Ты делаешь это уже в четвёртый раз за две недели. Сначала покрасил ей волосы, чтобы уничтожить синий — это было рационально. Потом сделал маску, чтобы восстановить структуру — это было логично. Сейчас ты стоишь и массируешь ей голову с тщательностью нейрохирурга. Это уже не рационально и не логично. Это что-то другое. И ты прекрасно знаешь, что именно
Маркус на мгновение сбился с ритма — пауза между круговыми движениями была на долю секунды длиннее, чем следовало, — но тут же выровнял темп. Он ничего не ответил голосу. Он никогда ему не отвечал. Но пальцы, живущие словно отдельной от мозга жизнью, продолжали своё осторожное, бережное движение — и в этом движении было больше правды, чем в любых словах.Она смотрела вниз, в раковину, где вода, стекающая с её волос, была мутно-белой — цвета разбавленного молока. Это смывалась маска, унося с собой остатки кокосового масла, гидролизованного протеина, кератина, ещё десятка компонентов, названия которых он перечислил ей полчаса назад, но она не запомнила. Вода кружилась вокруг слива, закручиваясь в маленький водоворот, и исчезала в трубах с едва слышным утробным звуком. В этом было что-то почти символическое — как будто вместе с этой мутной водой утекало что-то ещё. Что-то, что она не могла назвать словами, даже если бы попыталась, но что ощущалось почти физически — как лёгкость, как освобождение, как возможность наконец выдохнуть после долгого-долгого дня, который длился несколько месяцев.Он выключил воду резким, точным движением — рычаг смесителя вернулся в исходное положение с глухим стуком, — взял с крючка полотенце и протянул ей. Полотенце было тёплым — он, должно быть, заранее положил его на батарею, и от этой мелкой, почти незаметной заботы у неё что-то сжалось в горле.
— Теперь сушить.
Она вытерла волосы — осторожно, промакивая, а не растирая, как учил её Маркус ещё в первый раз.

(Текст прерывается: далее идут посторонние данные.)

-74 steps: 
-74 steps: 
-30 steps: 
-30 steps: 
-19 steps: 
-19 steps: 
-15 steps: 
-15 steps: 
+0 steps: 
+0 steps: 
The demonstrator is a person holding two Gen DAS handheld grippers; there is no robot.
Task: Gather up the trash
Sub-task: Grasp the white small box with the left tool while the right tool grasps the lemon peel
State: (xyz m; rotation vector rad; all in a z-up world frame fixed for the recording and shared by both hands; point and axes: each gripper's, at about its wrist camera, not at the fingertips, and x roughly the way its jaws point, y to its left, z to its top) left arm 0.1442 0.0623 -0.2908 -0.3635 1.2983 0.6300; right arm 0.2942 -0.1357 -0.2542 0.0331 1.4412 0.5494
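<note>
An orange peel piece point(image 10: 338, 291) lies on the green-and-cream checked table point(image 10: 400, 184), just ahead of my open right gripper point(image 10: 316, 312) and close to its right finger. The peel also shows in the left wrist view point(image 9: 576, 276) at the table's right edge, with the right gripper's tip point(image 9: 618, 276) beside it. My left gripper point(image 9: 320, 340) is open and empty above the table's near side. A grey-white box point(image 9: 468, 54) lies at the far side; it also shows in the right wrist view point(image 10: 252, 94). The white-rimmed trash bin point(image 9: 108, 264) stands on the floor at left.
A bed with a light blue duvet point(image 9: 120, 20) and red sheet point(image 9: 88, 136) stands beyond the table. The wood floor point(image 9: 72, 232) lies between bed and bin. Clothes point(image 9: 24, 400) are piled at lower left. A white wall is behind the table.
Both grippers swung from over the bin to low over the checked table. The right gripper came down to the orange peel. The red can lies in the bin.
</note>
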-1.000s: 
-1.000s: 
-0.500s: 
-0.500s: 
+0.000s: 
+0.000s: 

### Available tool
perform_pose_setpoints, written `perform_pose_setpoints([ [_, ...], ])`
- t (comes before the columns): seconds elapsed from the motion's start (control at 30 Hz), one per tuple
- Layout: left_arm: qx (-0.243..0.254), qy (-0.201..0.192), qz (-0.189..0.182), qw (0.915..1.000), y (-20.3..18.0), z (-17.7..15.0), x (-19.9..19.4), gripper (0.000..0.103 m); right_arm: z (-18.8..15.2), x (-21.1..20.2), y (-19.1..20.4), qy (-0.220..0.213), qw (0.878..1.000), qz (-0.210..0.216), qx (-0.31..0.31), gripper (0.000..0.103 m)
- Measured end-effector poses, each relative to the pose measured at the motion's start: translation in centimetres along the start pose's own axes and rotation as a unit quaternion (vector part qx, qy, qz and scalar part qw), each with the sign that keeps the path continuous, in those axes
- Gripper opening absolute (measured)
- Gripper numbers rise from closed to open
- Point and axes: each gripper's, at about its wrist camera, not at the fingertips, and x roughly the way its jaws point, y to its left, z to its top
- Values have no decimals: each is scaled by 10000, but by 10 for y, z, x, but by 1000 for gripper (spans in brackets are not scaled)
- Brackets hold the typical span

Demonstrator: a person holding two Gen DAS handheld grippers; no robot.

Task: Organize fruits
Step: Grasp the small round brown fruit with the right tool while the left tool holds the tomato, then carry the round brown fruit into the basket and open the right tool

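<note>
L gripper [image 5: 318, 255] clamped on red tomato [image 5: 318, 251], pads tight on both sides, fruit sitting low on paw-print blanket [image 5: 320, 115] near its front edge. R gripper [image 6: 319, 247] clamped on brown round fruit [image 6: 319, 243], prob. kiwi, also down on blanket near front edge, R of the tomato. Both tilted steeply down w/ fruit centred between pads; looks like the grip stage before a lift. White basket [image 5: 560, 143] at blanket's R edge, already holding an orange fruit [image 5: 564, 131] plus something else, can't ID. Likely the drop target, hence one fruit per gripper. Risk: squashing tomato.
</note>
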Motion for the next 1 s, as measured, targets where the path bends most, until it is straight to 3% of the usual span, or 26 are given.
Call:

—Мокрый волос — самый уязвимый, — сказал он тогда, и в его голосе звучала та особенная, слегка отстранённая авторитетность, с которой он говорил только о вещах, в которых был абсолютно уверен. — Если будешь тереть полотенцем, чешуйки кутикулы приподнимутся, и волос станет пушиться. Промакивай. Аккуратно. Как будто это не волосы, а старая страница книги, которую ты боишься порвать.
Она запомнила. Она запоминала всё, что он ей говорил о волосах — потому что в этих словах, в этой сухой, почти научной терминологии, было что-то, что действовало на неё успокаивающе. Что-то прочное. Надёжное. Как фундамент дома, в котором можно укрыться от непогоды.Он снова усадил её на пол перед диваном — на то же место, на подушку, которая всё ещё хранила тепло её тела, — и она услышала, как он достаёт фен. Щелчок вилки, входящей в розетку. Шорох провода, скользящего по полу. Пауза — Маркус проверял насадку, потому что без концентратора горячий воздух рассеивается, а с ним — бьёт точно в цель, приглаживая кутикулу и запирая влагу внутри волоса. Она знала это, потому что он объяснил ей это в прошлый раз, а до того — в позапрошлый, и каждый раз он повторял свои объяснения с терпением человека, который не считает знание чем-то, что можно передать один раз и забыть. Фен включился — сначала тихо, на холостых оборотах, потом мотор набрал полную мощность, и горячий воздух обдал её затылок тугой, плотной волной.Он сушил волосы так же методично, как делал всё остальное. Разделял на пряди — аккуратно, без дёрганья, сначала нижний слой у шеи, потом средний, потом верхний. Направлял поток воздуха от корней к кончикам — всегда в одном направлении, потому что хаотичные движения фена взъерошивают кутикулу, а однонаправленные, наоборот, приглаживают её. Следил, чтобы фен не перегревал кожу, — его свободная рука то и дело оказывалась между потоком воздуха и её головой, принимая жар на себя. Пальцы скользили по прядям, распутывая их без боли, без спешки, без единого резкого движения. И она вдруг поймала себя на мысли — ясной, оформленной, почти удивительной в своей простоте, — что за всё время, пока он красил, наносил маску и сушил, она ни разу не почувствовала дискомфорта. Ни разу. Ни единого болезненного ощущения, ни одного неосторожного прикосновения. Как будто её волосы были для него не просто материалом для работы, а чем-то бесконечно ценным, требующим предельной осторожности.Голос вернулся, когда Маркус переключил фен на более низкую температуру и начал прорабатывать пряди у её лица — самые короткие, самые непослушные, которые всегда вились у висков.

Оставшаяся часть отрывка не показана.